For Puerto Rican Rice & Beans (Arroz con Habichuelas — canned beans + sofrito)

  • 2 Tbsp neutral oil (canola, vegetable, or corn)
  • ½ cup sofrito (store-bought or homemade)
  • 2 cloves garlic, minced
  • 1 packet sazón with achiote OR 1 tsp annatto + ½ tsp cumin + ½ tsp coriander
  • 1 tsp dried oregano
  • 1 can (15 oz) tomato sauce (optional — for saucier beans)
  • 1 can (15 oz) pink beans or kidney beans, drained and reserve liquid
  • ½ cup reserved bean liquid (or broth/water)
  • 1–2 bay leaves
  • Salt & pepper to taste
  • For the rice: 2 cups long-grain white rice, rinsed and drained
  • 2–2½ cups water (or adjust to rice package directions)
  • Optional: 1 Tbsp sofrito added to the rice for extra flavor

Instructions

1. Make the Peruvian-style Marinade & Prep Chicken

  1. In a bowl, whisk together garlic, soy sauce, lime juice, white vinegar, olive oil, paprika, cumin, oregano, smoked paprika, ají amarillo paste (if using), sugar, salt and pepper. Taste — it should be bold and slightly tangy.
  2. Rub the marinade all over the chicken, massaging underneath the skin where possible (especially over the breasts and thighs). Refrigerate for at least 1 hour — ideally 4–8 hours or overnight for best flavor.

2. Prepare the Beer Can

  1. Open the beer and pour out (or drink) about half so roughly 6 ounces remain. Poke 1–2 extra holes in the can top with a can opener or small screwdriver to encourage steam flow. Drop a garlic clove and/or a small herb sprig into the beer if desired.
  2. Carefully seat the chicken cavity over the beer can so the chicken stands upright. Arrange legs as a tripod for stability. (If you prefer rotisserie, see notes below — do not use the can on a rotisserie spit.)
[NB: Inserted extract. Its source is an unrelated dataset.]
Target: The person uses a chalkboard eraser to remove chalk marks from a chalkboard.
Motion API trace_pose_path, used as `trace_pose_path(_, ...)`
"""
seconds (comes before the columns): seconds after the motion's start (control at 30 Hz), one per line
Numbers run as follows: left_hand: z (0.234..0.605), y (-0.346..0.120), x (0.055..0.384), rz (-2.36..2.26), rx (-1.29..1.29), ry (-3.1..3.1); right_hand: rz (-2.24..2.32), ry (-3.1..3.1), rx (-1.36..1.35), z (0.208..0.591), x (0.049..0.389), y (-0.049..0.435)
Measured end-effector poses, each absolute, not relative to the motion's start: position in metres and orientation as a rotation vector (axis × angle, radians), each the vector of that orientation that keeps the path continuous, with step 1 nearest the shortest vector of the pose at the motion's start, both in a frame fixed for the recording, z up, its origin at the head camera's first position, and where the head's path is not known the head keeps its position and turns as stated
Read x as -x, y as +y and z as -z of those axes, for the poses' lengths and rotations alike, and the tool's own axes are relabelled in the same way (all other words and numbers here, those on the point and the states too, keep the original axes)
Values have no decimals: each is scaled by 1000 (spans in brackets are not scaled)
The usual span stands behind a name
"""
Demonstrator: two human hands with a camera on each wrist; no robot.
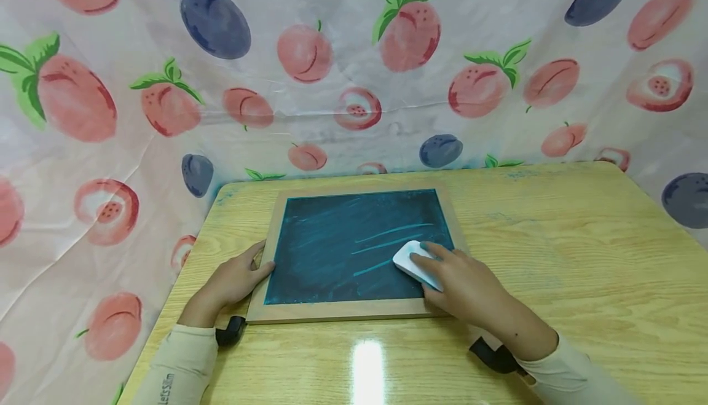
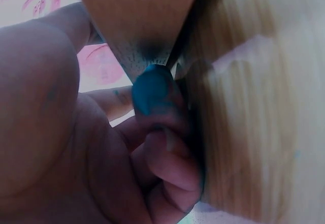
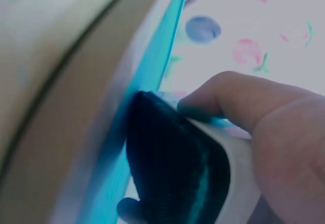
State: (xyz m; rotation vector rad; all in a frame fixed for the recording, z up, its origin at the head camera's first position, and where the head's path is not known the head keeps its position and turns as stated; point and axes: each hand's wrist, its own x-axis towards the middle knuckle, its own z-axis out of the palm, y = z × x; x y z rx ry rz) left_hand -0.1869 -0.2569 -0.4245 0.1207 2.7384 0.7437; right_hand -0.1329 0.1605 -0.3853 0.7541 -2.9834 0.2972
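A white plastic eraser with a dark felt pad (image 1: 418,264) was gripped by the curled fingers of the right hand (image 1: 464,285) and pressed against the teal chalkboard in a pale wooden frame (image 1: 354,246), close to its right edge. The frame's left edge was steadied by the left hand (image 1: 235,279), thumb hooked over the wood. Bare wooden tabletop (image 1: 581,251) lay open to the right and front, while a fruit-printed cloth (image 1: 354,73) closed off the far edge
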Motion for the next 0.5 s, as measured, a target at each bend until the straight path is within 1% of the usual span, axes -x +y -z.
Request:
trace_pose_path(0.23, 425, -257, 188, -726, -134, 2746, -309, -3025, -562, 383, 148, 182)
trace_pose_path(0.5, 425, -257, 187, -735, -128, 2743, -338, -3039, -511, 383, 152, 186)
3. Cook — Grill (preferred) or Oven

Grill (Indirect Heat — best flavor)

  1. Set up your grill for indirect heat and preheat to 375–400°F (190–200°C). Place a drip pan beneath the area where the chicken will stand (catch drips and add some beer or water to the pan for extra steam/aroma).
  2. Place the beer-can chicken upright on the grill over the drip pan. Close the lid and roast for about 1 – 1¼ hours, until internal temperature reaches 165°F (74°C) in the breast and 175–180°F (79–82°C) in the thigh. Rotate grill vents or the chicken orientation as needed for even color.

Oven

  1. Preheat oven to 400°F (200°C). Place the beer-can chicken in a shallow roasting pan with a drip pan under it (or set on a rimmed sheet with a small pan beneath).
  2. Roast 1 – 1¼ hours, same internal temperature targets as above. If skin is browning too fast, tent loosely with foil for the last 10–15 minutes.

4. Rest & Carve

  1. Carefully remove the chicken from the beer can (use tongs and oven mitts — the can and contents are extremely hot). Transfer the chicken to a cutting board and let rest 10–15 minutes. Remove the can (discard liquid) and carve.

5. Make the Aji Verde (while chicken cooks or rest)

  1. In a blender or food processor, combine cilantro, jalapeños (start with one, add more to taste), garlic, lime juice, vinegar and a splash of water or olive oil and pulse to break everything down.
  2. Add mayonnaise, sour cream (or yogurt), Parmesan, olive oil and salt. Blend until smooth and bright green — add a little water to thin if needed. Taste and adjust acid, salt, and heat. Chill until ready to serve.

6. Puerto Rican Rice & Beans (quick stovetop — make while chicken roasts)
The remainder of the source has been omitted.